- _YOUR TASK_:
Two lines mark the range in the entries below: the one holding "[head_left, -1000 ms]" and the one holding "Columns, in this". Set down those two and all lines between them, exactly.

- _DATA SUPPLIED_:
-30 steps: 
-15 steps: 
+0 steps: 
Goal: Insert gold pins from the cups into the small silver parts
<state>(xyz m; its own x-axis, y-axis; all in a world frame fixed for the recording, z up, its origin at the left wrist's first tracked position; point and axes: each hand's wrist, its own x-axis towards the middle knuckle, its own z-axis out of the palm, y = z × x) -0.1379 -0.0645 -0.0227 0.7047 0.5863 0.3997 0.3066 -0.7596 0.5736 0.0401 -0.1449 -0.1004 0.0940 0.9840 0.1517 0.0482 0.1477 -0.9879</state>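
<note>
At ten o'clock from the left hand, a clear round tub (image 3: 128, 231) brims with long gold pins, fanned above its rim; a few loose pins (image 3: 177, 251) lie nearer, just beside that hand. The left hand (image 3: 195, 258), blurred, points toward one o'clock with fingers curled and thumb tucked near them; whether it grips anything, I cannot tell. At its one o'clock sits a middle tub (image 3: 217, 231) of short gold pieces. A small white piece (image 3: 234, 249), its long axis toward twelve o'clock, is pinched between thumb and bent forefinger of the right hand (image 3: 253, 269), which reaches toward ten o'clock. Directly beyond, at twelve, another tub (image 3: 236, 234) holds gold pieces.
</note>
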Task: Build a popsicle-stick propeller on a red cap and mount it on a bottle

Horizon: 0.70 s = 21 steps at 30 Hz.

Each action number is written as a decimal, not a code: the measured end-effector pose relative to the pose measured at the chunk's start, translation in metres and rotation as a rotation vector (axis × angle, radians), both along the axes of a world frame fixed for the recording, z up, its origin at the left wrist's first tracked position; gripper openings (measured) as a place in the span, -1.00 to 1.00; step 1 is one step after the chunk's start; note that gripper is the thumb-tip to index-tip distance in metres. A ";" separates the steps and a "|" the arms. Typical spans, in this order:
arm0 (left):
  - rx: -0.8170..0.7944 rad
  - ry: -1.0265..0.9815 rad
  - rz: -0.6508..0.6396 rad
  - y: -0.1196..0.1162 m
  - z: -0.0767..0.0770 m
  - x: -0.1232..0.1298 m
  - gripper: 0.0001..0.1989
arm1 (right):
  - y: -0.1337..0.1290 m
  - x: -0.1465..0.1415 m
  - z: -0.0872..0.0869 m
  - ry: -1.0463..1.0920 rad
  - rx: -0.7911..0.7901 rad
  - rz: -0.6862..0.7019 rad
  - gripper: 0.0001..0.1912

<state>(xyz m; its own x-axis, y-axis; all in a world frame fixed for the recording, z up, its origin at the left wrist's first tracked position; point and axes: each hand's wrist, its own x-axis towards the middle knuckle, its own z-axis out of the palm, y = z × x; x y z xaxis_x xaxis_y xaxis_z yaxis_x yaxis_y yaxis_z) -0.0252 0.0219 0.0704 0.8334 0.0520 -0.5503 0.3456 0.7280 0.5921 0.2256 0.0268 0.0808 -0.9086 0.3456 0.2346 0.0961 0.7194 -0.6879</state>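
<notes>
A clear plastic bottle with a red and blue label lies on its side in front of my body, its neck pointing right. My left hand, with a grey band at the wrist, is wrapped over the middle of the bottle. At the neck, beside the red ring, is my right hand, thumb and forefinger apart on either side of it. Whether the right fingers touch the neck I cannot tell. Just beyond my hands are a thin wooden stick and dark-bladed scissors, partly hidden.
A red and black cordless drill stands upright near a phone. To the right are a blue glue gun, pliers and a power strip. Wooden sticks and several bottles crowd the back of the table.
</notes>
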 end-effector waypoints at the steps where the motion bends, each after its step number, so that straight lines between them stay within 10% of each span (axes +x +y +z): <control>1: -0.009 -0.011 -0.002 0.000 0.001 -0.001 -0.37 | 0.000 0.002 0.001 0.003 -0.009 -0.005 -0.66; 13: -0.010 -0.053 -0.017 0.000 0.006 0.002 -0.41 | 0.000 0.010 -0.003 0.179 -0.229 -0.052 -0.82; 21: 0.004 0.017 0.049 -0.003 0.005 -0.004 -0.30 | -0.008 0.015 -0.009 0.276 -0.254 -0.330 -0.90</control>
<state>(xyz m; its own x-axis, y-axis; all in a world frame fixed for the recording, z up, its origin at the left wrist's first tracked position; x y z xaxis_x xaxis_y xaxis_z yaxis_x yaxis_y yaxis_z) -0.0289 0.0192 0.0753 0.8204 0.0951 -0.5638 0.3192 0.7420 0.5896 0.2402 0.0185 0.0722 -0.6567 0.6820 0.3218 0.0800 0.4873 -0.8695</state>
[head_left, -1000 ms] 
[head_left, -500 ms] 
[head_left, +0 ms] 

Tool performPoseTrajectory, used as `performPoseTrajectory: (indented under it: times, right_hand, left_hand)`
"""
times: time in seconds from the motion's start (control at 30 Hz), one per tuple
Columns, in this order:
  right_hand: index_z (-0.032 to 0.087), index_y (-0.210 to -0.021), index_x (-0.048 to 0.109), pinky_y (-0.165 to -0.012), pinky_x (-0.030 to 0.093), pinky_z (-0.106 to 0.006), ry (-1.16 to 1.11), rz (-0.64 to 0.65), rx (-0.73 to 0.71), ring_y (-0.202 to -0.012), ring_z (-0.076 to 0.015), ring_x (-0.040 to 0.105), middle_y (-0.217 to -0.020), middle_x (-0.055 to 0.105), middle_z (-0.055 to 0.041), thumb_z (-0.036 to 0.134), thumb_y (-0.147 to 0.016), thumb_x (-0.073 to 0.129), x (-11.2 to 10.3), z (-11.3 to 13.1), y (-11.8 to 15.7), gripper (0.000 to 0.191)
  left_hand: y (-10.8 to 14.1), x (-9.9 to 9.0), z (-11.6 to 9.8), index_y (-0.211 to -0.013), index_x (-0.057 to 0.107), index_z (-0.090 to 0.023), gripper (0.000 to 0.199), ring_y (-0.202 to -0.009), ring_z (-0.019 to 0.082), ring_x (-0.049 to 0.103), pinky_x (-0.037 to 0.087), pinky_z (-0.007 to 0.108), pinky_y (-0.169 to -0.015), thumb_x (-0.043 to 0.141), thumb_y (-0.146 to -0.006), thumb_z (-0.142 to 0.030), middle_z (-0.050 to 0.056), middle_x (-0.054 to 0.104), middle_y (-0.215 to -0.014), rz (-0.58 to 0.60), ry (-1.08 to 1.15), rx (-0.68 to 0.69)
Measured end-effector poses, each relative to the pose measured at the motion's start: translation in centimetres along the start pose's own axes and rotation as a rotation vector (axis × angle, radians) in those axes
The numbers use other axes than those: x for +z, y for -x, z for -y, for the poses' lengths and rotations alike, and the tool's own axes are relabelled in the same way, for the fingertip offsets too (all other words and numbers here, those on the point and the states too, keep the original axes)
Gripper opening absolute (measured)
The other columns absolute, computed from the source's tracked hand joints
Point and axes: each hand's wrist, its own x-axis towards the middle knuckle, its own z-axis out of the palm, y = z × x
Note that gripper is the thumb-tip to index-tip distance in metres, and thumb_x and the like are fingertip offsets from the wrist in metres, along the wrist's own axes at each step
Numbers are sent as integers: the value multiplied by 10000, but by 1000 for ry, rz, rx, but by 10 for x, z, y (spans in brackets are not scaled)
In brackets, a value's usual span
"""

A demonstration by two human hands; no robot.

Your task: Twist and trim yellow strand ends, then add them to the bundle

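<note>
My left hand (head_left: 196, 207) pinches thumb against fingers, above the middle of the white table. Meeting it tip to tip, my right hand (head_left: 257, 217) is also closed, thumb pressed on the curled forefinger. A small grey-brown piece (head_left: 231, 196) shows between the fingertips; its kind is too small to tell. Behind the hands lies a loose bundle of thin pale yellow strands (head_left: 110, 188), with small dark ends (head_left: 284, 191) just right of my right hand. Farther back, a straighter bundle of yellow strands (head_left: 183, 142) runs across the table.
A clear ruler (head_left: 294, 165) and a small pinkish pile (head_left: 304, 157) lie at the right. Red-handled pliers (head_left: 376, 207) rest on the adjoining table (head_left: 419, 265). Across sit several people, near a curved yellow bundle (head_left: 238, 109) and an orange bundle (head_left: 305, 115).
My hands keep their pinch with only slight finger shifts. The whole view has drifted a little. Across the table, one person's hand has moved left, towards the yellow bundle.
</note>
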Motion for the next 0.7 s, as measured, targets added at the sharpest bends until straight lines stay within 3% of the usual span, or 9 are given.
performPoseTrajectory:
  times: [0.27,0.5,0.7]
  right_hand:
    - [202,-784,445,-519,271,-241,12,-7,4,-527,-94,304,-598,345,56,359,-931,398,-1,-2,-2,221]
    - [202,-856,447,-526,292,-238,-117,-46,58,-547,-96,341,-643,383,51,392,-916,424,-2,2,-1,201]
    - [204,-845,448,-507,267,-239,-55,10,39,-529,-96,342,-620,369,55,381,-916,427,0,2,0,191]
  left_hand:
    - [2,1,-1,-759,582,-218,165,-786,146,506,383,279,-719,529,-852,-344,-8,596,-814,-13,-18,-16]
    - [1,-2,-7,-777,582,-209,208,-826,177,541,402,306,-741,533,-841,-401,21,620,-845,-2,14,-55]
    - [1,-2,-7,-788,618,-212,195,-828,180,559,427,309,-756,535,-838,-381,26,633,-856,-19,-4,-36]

- _ANSWER BOX_:
[head_left, -1000 ms] 
[head_left, -500 ms] 
[head_left, +0 ms] 

Tool performPoseTrajectory, used as `performPoseTrajectory: (indented under it: times, right_hand, left_hand)`
"""
times: time in seconds from the motion's start (control at 30 Hz), one per tuple
Columns, in this order:

This answer is complete as written.